Pertemuan Terakhir
Nona, kemarin aku bertemu dengannya. Kami duduk berhadapan. Ia semakin mempesona. Setelah dua minggu kami tidak bertemu.
Sejenak kami terdiam. Ia memutar-mutar cincin yang berada di jari manis tangan kanannya. Aku memperhatikan dengan seksama. Tiba-tiba, seperti ada ribuan lebah yang menyengat pelan di dadaku.
Aku menunduk, mengatur pelan napas yang mulai sesak.
"Apa kamu bahagia?"
Aku terkejut. Mengangkat kepalaku dan menatap wajahnya.
"Apa kamu bahagia?" Ia kembali bertanya.
Aku mengangguk sambil menyeruput cokelat panas yang mulai dingin. Lalu, kami terdiam lagi. Ia menatapku tajam. Seperti tidak percaya pada jawabanku.

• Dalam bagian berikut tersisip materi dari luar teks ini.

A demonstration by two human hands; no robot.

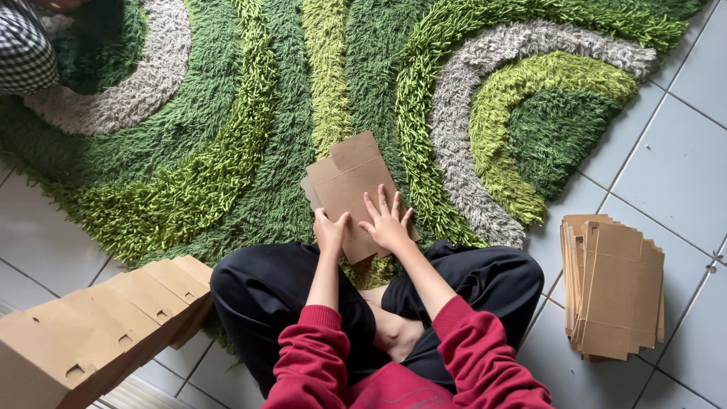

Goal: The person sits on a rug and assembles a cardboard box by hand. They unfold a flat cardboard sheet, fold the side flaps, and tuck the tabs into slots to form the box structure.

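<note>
Far left, floor: we logged a row of assembled brown boxes on the tiles.
Rug: shaggy green-and-grey rug, with a checked sleeve at its top-left corner.
Left hand: grip closed, we noted, on the near left edge of the flat cardboard blank.
Blank: plain brown, creased, unfolded, lying on the rug before our crossed legs; its long axis ran away and leftward.
Right hand: fingers spread, palm pressing the blank's near right corner; both hands touched it.
Far right: stack of flat blanks on the tiles.
</note>
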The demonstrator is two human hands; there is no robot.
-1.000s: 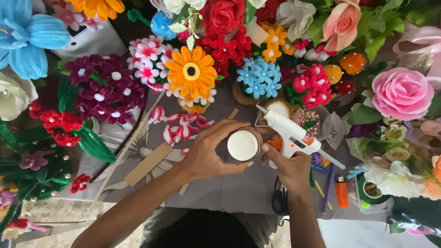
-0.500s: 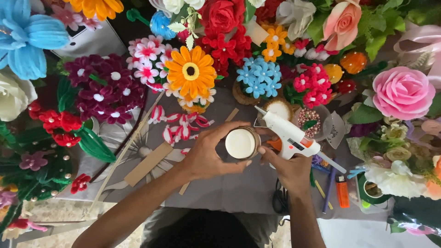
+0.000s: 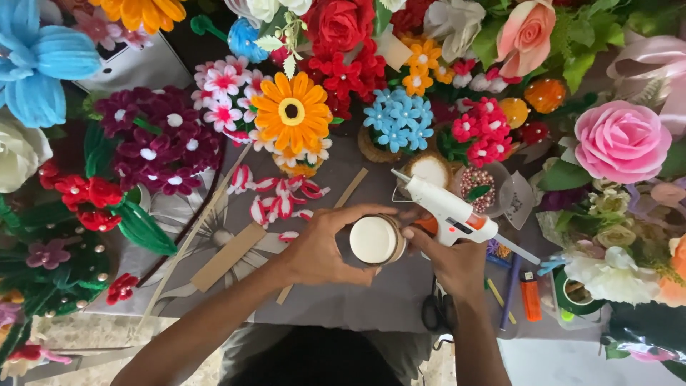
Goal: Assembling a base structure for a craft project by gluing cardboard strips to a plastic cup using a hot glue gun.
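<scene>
Grey cloth covers the worktable [image 3: 371, 300], ringed on every side by handmade flowers of fuzzy pipe cleaner and satin ribbon. At far left sits a big blue fuzzy bloom [image 3: 43, 68], then a dome of maroon blossoms [image 3: 161, 139] with white centres, and below them red buds on thick green leaves. Flat wooden sticks [image 3: 227, 256] and a thin dowel lie slanted on the cloth. Near the middle stands an orange daisy [image 3: 291, 112] with a dark eye. Beneath it the left hand [image 3: 323, 246] curls round a small round pot [image 3: 376, 239] with a smooth cream-white top and a tan rim, held just above the table's centre. The right hand [image 3: 451, 261] meets the pot from the other side, fingertips pressed to its rim, so both hands clamp it between them. Just beside it rests a white glue gun [image 3: 451, 209]. Farther right lie an orange lighter [image 3: 529, 295] and a glossy pink ribbon rose [image 3: 622, 141].
</scene>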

Nona, sesungguhnya aku berbohong padanya. Bagaimana mungkin aku bilang bahagia, tetapi ribuan lebah menyengat pelan di dadaku. Jika aku jawab tidak, ia akan bertanya kenapa. Aku menghindari pertanyaan lanjutan, yang akan membuatku semakin sakit.

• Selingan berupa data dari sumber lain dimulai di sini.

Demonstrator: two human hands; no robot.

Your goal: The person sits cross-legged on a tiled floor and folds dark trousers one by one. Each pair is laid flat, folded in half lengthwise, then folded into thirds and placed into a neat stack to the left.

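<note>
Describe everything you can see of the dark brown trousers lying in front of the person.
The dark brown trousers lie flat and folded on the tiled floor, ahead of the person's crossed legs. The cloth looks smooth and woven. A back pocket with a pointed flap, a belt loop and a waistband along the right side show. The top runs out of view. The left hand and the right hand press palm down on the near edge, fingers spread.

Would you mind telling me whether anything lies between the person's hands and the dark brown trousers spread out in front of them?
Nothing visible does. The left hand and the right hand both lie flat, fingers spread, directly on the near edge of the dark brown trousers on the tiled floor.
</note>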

Ia menyentuh tanganku—menggenggam dengan perlahan. Dengan senyum termanisnya kembali bertanya, "Apa kamu bahagia?"
"Aku bahagia dengan hidupku. Dengan keadaanku."
"Juga, dengan hubungan kita?" lanjutnya lagi.
"Tidak penting aku bahagia atau tidak," tukasku.
Ia kembali memutar cincin di jari manisnya. Melepasnya dan memutar-mutar di atas meja.
"Pulanglah, ada wanita yang setia menunggumu di rumah." Kami berpegangan dengan cincin di antara genggaman kami.
Nona, setelah pertemuan itu, kami tidak pernah lagi bertemu. Bahkan untuk sekadar bertukar pesan. Ribuan lebah pun perlahan berhenti menyengat dadaku. Meninggalkan tubuhku yang mulai terbujur kaku.